*** Data shown ***

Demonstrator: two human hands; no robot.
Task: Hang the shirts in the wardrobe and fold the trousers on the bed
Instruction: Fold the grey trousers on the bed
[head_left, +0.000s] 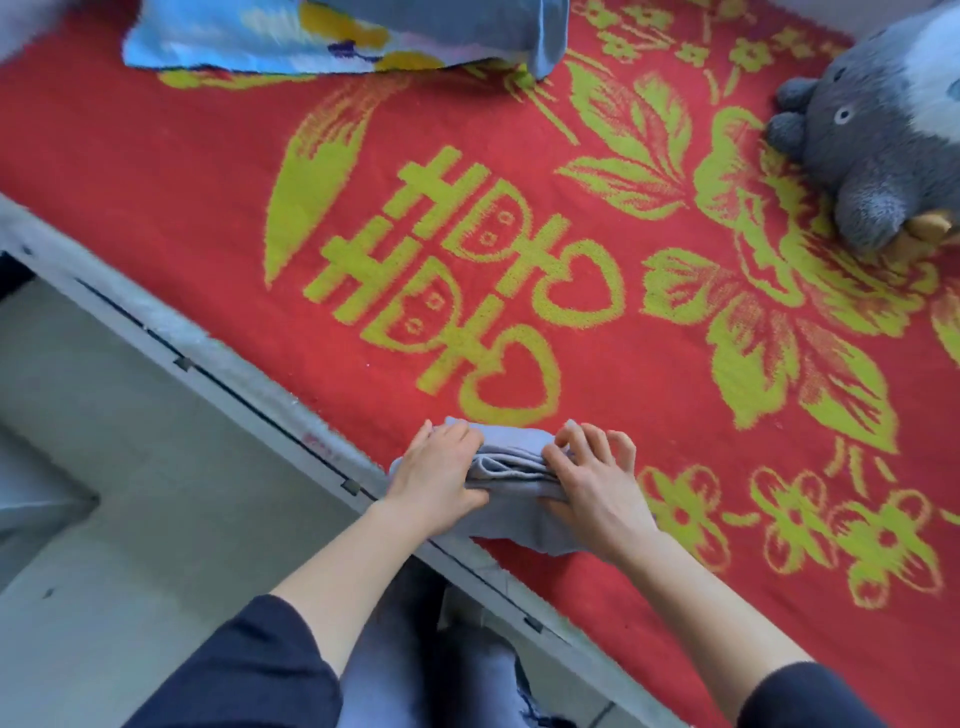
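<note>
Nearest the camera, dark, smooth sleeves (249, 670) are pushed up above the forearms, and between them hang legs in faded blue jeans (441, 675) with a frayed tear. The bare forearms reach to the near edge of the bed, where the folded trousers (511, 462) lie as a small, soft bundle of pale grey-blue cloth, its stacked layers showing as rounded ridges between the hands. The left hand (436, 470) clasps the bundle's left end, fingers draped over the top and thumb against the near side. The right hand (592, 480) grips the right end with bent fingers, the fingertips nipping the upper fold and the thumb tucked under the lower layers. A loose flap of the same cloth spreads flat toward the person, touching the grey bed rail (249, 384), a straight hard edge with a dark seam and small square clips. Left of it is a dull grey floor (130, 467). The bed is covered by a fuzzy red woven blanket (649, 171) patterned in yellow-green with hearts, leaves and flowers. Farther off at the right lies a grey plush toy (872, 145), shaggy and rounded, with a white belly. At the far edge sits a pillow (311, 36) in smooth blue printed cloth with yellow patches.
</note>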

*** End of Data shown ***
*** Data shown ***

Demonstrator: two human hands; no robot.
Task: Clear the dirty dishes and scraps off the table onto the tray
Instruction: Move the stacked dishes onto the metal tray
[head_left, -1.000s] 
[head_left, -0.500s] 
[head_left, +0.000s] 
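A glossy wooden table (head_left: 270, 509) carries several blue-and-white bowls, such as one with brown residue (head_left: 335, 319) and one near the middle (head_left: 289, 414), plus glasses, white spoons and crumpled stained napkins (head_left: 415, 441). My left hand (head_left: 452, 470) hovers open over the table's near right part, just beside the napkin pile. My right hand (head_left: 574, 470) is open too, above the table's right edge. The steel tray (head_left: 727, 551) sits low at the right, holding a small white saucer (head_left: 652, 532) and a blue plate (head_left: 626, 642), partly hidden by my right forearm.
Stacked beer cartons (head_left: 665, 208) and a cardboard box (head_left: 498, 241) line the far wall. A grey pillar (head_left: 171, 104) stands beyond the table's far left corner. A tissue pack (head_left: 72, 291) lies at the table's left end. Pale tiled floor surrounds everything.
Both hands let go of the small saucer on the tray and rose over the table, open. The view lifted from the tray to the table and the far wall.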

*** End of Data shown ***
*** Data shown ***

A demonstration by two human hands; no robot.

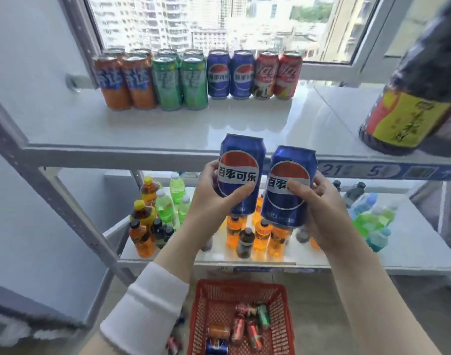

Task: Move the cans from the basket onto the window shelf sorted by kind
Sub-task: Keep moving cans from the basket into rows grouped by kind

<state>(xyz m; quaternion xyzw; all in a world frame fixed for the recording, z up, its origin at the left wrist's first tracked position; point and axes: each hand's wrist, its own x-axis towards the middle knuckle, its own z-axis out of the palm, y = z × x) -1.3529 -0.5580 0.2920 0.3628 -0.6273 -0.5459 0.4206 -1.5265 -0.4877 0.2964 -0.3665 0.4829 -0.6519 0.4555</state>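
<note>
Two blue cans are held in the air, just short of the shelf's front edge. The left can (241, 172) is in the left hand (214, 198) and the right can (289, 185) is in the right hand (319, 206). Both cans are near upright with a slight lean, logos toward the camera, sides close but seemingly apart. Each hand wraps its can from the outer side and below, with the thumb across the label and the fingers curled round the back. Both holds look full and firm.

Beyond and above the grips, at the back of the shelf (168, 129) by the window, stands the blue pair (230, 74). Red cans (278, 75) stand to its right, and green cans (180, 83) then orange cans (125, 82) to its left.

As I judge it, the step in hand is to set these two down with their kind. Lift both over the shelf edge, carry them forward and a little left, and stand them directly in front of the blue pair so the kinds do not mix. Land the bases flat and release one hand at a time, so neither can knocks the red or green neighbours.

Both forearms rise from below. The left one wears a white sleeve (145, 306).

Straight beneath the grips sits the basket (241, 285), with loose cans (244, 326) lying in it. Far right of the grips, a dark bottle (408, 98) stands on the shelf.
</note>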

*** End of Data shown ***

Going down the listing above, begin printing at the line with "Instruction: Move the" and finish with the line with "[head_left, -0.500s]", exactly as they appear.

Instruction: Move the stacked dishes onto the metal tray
[head_left, -1.000s] 
[head_left, -0.500s] 

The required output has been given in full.